Something stylish, playful, accessible, imperfect but endearing; a platform that took fashion, beauty, wellness and women’s issues seriously, while never being pretentious. We’ve been blown away by the support of our audience, the industry, friends and more since then, through all of the ups, downs, sideways moves and changes.
What have we learnt? We took some time to reflect, and landed on some honest (when are we ever not honest…) lessons. Thank you, and enjoy.
ZOE’S FIVE LESSONS
🦭 Remember the seals, but ride the wave
‘Remember the seals’ has become part of Ensemble lore, included in one of our early brand-strategy brainstorms as a reminder to stay weird (it’s a reference to this random but well-loved story). Staying ‘weird’ – colourful, distinctive, true to you – is even more vital as AI and a flattening of culture and aesthetics make the (digital) world feel blander. But the wave in this analogy is the zeitgeist; a reminder that things/people/brands must keep evolving too.

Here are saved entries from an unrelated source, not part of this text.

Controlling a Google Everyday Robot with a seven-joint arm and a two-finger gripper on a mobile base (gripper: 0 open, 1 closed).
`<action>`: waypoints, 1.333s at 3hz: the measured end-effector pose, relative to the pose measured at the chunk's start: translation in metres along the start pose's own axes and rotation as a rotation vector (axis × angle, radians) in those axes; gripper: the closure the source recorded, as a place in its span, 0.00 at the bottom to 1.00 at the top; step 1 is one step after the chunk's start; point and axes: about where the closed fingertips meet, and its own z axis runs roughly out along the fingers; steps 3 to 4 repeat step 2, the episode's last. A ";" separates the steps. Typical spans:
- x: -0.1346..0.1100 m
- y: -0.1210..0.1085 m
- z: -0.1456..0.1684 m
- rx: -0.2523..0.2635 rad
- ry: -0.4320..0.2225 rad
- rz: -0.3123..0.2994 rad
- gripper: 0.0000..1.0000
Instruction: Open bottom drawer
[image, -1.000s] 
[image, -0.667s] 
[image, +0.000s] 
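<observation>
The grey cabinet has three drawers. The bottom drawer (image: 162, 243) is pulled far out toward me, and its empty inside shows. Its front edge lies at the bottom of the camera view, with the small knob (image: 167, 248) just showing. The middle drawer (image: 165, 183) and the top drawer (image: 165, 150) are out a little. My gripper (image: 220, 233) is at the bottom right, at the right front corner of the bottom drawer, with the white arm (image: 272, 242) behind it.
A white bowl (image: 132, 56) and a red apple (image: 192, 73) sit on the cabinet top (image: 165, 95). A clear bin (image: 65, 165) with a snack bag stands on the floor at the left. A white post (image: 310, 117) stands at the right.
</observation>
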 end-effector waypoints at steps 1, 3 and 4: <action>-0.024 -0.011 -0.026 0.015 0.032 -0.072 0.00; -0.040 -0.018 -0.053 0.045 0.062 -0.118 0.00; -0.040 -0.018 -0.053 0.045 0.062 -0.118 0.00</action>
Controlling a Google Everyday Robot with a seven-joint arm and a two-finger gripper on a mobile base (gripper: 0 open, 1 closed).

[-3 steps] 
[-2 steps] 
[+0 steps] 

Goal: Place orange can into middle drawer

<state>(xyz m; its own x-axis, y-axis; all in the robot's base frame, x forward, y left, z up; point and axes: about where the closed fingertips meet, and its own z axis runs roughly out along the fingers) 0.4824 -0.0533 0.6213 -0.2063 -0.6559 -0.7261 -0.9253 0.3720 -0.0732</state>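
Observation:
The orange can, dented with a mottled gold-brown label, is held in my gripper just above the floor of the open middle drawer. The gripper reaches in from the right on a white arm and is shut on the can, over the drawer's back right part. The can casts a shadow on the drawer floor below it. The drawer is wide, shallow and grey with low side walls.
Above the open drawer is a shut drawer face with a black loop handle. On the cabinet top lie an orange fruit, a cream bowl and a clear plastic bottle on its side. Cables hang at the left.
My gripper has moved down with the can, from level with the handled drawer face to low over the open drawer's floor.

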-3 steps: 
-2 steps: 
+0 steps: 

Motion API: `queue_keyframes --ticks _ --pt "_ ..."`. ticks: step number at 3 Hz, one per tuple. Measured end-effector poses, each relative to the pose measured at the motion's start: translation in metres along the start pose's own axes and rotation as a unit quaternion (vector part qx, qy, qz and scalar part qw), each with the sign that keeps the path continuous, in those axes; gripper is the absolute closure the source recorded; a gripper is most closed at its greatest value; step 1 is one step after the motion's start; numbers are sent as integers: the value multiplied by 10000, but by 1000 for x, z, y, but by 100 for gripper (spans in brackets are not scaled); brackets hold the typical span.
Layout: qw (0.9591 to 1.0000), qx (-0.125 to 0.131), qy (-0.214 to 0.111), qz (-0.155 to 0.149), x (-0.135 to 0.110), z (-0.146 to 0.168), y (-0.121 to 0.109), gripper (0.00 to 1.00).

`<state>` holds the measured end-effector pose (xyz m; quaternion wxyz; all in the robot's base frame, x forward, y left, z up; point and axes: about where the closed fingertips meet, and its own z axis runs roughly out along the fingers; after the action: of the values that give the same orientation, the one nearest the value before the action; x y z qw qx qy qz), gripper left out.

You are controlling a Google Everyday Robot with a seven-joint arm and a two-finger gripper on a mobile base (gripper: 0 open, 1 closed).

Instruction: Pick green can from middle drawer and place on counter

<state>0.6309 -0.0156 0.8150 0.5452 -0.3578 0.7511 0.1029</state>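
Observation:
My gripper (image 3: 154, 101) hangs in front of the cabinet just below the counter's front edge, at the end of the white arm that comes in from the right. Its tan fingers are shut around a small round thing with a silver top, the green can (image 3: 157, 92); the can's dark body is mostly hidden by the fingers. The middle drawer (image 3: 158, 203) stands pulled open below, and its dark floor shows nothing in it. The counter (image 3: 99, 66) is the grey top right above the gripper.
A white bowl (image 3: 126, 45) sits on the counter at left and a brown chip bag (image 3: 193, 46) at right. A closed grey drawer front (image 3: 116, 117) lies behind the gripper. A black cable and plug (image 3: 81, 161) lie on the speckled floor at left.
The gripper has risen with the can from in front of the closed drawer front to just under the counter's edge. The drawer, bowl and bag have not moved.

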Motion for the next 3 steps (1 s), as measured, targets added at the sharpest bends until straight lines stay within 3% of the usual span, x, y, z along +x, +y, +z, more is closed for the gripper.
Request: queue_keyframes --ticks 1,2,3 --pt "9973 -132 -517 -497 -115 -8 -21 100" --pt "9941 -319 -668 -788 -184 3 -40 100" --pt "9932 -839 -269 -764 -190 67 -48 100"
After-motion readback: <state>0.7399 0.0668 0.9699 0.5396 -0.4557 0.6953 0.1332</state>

😵💫 Things will never settle down
I was 35 when Ensemble launched, and now I am 40. Both personally and professionally over those five years I’ve thought, many times, ‘maybe I should wait until things are a bit more stable?’. But things – career, industry, finances – will never be stable. This is true for the media (neverending chaos), fashion (which changes and stays exactly.the.same), technology (pivot to [buzzword]) and life (oh, life). Change is the only constant and you have to ride the wave (see above) or you’ll go crazy. Every day is all there is; embrace the chaos; it is what it is; just do it. You get the idea!
🫠 Aspiration is back
When we launched, I wrote a story about editing a ‘glamour’ issue of a print magazine and trying to resist the pressure of the aspirational traditions – and fakery – of fashion and women’s magazines. I truly believed that the model was shifting, and for a number of years it did, towards a more authentic, diverse, inclusive, values-driven, supportive, sustainable, kinder model. These words now feel a little like relics: across the board, we’ve gone backwards – the vibe shift to conservatism, regression when it comes to body diversity, obscene wealth as the ideal – and that includes media and models of storytelling.
I’m sorry to be cynical! But I hope that is a reminder that if you value something that has values, you need to financially support it (or vote for it; local elections are coming up guys) – or it will get swallowed up by the vibe shift.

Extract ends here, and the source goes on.